> [WORK INSTRUCTION] I'd like the data below restated word for word, with the pictures left out.

=== Begin Enclosure ===

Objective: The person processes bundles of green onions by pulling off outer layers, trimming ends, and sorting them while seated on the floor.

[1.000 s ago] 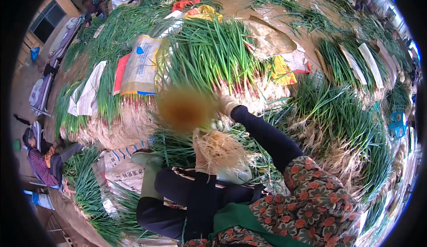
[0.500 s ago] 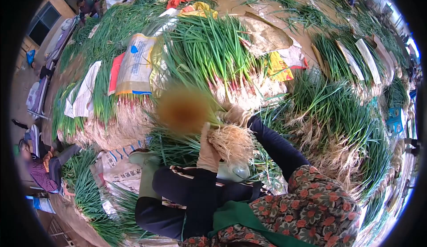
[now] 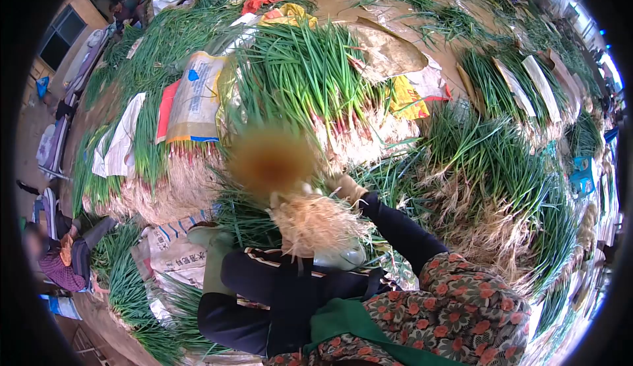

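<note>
A bunch of spring onions with a thick tangle of pale roots [image 3: 320, 224] is held over my lap. My gloved left hand [image 3: 287, 229] is closed round it, partly covered by the roots. Just up and right of the roots is my gloved right hand [image 3: 347, 188], its fingers drawn together; what they hold, if anything, is hidden. A brown blur covers the area left of my hands. Beyond them lies a large heap of green onions [image 3: 316, 83], white roots towards me.
More onion heaps lie on the right [image 3: 501, 168] and left [image 3: 151, 148], some under sacks [image 3: 198, 96]. A printed sack [image 3: 175, 251] is beside my bent legs. A seated person in a checked top [image 3: 62, 270] is at far left.
The bunch in my left hand first moved right, then came back left, its roots fanning out. My right hand has moved lower and slightly right, away from the big heap's roots.
</note>
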The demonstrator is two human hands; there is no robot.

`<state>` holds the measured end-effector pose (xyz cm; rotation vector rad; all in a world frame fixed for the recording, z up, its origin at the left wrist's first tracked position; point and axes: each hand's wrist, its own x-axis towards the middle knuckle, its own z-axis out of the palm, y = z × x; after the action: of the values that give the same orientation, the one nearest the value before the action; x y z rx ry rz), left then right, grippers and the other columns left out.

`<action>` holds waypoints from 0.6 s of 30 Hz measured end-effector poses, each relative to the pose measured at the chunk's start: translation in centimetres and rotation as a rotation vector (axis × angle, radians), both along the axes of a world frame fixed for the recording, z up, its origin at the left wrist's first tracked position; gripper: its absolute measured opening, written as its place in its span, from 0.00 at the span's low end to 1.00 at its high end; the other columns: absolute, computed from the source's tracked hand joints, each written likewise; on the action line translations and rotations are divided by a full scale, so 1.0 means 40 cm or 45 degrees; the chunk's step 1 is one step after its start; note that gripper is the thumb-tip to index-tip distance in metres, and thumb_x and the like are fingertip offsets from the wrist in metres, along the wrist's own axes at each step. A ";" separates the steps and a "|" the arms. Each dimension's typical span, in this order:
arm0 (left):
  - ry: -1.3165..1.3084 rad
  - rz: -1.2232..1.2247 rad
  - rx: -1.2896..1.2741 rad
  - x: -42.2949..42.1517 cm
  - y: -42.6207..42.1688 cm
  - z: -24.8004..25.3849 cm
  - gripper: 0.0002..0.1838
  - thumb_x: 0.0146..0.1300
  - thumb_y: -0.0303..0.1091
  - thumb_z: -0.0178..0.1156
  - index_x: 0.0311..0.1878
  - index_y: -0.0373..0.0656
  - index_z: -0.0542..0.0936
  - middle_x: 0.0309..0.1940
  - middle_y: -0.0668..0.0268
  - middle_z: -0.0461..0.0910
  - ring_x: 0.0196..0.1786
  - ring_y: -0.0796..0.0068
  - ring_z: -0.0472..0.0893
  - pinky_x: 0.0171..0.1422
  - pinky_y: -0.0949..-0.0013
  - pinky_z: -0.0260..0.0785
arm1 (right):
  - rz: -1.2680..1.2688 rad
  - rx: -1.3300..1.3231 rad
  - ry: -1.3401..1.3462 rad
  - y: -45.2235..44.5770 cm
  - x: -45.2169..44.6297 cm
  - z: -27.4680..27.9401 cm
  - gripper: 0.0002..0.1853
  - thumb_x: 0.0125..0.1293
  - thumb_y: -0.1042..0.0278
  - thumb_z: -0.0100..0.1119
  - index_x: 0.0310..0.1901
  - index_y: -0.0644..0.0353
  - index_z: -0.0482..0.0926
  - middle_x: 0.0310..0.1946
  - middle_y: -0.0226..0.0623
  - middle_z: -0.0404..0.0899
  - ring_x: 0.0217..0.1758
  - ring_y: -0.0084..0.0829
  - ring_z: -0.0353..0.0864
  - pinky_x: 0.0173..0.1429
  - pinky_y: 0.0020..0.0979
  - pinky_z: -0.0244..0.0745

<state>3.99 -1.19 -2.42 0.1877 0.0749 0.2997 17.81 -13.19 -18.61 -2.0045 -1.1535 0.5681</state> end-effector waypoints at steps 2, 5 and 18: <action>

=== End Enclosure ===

> [YOUR SOLUTION]
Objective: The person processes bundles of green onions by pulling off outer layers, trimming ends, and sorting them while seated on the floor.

[1.000 s ago] 
[0.500 s ago] 
[now] 

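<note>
A bunch of spring onions with a thick tangle of pale roots [image 3: 320, 224] is held over my lap. My gloved left hand [image 3: 287, 229] is closed round it, partly covered by the roots. Just up and right of the roots is my gloved right hand [image 3: 347, 188], its fingers drawn together; what they hold, if anything, is hidden. A brown blur covers the area left of my hands. Beyond them lies a large heap of green onions [image 3: 316, 83], white roots towards me.
More onion heaps lie on the right [image 3: 501, 168] and left [image 3: 151, 148], some under sacks [image 3: 198, 96]. A printed sack [image 3: 175, 251] is beside my bent legs. A seated person in a checked top [image 3: 62, 270] is at far left.
The bunch in my left hand first moved right, then came back left, its roots fanning out. My right hand has moved lower and slightly right, away from the big heap's roots.
</note>
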The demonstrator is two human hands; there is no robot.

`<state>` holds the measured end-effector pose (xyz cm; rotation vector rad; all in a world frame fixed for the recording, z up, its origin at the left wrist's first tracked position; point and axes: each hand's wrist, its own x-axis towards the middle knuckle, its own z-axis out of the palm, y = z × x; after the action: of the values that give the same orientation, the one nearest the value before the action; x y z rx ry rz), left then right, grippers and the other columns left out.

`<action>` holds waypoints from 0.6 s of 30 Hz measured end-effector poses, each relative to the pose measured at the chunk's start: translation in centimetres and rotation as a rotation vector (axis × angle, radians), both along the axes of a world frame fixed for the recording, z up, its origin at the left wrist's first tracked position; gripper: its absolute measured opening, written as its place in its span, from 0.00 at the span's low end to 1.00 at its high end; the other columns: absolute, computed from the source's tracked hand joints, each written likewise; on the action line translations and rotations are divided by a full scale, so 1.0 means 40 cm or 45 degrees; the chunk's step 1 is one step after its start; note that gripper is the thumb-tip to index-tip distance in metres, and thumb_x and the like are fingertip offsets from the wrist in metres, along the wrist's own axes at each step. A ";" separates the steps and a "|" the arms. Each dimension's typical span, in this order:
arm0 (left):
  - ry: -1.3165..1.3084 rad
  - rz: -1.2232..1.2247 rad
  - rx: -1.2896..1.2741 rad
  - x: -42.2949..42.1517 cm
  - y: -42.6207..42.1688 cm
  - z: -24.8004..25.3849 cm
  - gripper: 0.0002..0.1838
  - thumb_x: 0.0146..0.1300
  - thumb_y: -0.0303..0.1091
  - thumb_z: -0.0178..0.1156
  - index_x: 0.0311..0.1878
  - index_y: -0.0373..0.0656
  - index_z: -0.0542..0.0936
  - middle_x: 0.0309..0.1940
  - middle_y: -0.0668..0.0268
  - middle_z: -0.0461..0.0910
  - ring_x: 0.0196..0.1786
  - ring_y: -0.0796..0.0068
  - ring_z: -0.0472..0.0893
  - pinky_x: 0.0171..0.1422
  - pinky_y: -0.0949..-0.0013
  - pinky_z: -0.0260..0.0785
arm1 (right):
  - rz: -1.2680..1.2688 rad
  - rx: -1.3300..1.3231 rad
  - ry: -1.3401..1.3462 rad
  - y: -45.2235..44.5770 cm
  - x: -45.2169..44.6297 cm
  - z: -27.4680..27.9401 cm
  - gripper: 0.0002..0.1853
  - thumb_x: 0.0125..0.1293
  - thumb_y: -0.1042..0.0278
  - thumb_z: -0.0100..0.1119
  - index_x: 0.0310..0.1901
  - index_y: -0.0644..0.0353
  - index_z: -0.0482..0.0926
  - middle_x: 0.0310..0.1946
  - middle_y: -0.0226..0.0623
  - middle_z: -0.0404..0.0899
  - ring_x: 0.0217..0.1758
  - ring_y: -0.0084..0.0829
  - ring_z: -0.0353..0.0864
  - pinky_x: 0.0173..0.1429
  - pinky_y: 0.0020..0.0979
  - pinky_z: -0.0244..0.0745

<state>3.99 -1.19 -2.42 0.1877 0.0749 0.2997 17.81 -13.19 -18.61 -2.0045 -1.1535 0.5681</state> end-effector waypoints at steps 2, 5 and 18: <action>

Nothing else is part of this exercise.